ABI & Calling Conventions
Register assignments, calling convention, stack frame layout, memory layout, and the SPI/JAM program format used by the WASM-to-PVM recompiler.
The canonical source for constants lives in crates/wasm-pvm/src/abi.rs and crates/wasm-pvm/src/memory_layout.rs.
Register Assignments
PVM provides 13 general-purpose 64-bit registers (r0–r12). The compiler assigns them as follows:
| Register | Alias | Purpose | Saved by |
|---|---|---|---|
| r0 | ra | Return address (jump table index) | Callee |
| r1 | sp | Stack pointer (grows downward) | Callee |
| r2 | t0 | Temp: load operand 1 / immediates | Caller |
| r3 | t1 | Temp: load operand 2 | Caller |
| r4 | t2 | Temp: ALU result | Caller |
| r5 | s0 | Scratch | Caller |
| r6 | s1 | Scratch | Caller |
| r7 | a0 | Return value / SPI args_ptr | Caller |
| r8 | a1 | SPI args_len / second result | Caller |
| r9 | l0 | Local 0 / param 0 | Callee |
| r10 | l1 | Local 1 / param 1 | Callee |
| r11 | l2 | Local 2 / param 2 | Callee |
| r12 | l3 | Local 3 / param 3 | Callee |
Callee-saved (r0, r1, r9–r12): the callee must preserve these across calls. Caller-saved (r2–r8): the caller must assume these are clobbered by any call.
Stack Frame Layout
Every function allocates a stack frame. The stack grows downward (SP decreases).
Higher addresses
┌─────────────────────────┐
│ caller's frame ... │
old SP → ├─────────────────────────┤
│ Saved r0 (ra) +0 │ 8 bytes
│ Saved r9 (l0) +8 │ 8 bytes
│ Saved r10 (l1) +16 │ 8 bytes
│ Saved r11 (l2) +24 │ 8 bytes
│ Saved r12 (l3) +32 │ 8 bytes
├ ─ ─ ─ ─ ─ ─ ─ ─ ─ ─ ─ ┤ FRAME_HEADER_SIZE = 40
│ SSA value slot 0 +40 │ 8 bytes
│ SSA value slot 1 +48 │ 8 bytes
│ ... │ 8 bytes per SSA value
new SP → ├─────────────────────────┤
│ (operand spill area) │ SP - 0x100 .. SP
└─────────────────────────┘
Lower addresses
Frame size = FRAME_HEADER_SIZE (40) + num_ssa_values * 8
The operand spill area at SP + OPERAND_SPILL_BASE (i.e. SP - 0x100) is used for
temporary storage during phi-node copies and indirect calls. The frame grows upward
from SP (toward higher addresses), while the spill area is below SP, so the two
regions never overlap regardless of frame size. However, a callee’s frame allocation
must not reach into the caller’s spill area — this is protected by the stack overflow
check which ensures SP - frame_size >= stack_limit.

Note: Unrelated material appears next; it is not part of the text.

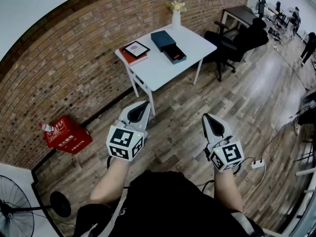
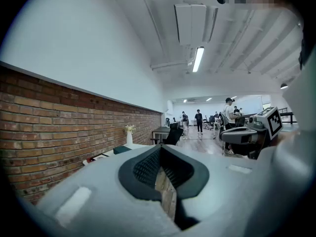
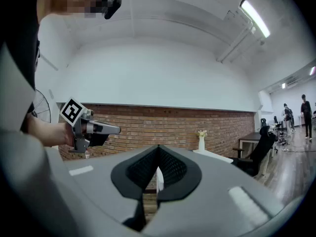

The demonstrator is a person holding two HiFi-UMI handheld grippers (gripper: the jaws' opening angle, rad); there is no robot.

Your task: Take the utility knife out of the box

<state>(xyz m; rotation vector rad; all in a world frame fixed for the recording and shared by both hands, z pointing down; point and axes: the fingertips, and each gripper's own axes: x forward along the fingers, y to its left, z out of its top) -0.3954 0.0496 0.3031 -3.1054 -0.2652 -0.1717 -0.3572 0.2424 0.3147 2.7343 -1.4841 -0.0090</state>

Stack-Slot Approach with Register Allocation
Every LLVM SSA value gets a dedicated 8-byte stack slot. The baseline instruction sequence is:
- Load operands from stack slots into temp registers (t0, t1)
- Execute ALU operation, result in t2
- Store t2 back to the result’s stack slot
A linear-scan register allocator (regalloc.rs) improves on this when a function
contains loop back-edges; loop-free functions skip allocation entirely. Candidate
intervals are built from use-def live-interval analysis and filtered by a minimum-use
threshold (MIN_USES_FOR_ALLOCATION, currently 3), rather than requiring per-value
“loop-spanning” as the eligibility rule. The allocator assigns eligible values to
available callee-saved registers (r9-r12 when not used for this function’s incoming
parameters). In non-leaf functions, r9+ needed for outgoing call arguments are reserved
from allocation. Call-site clobber handling/reloads are performed by the emitter after
calls, not by explicit call-site invalidation logic inside regalloc itself. Combined
with the register cache, this eliminates most redundant memory traffic.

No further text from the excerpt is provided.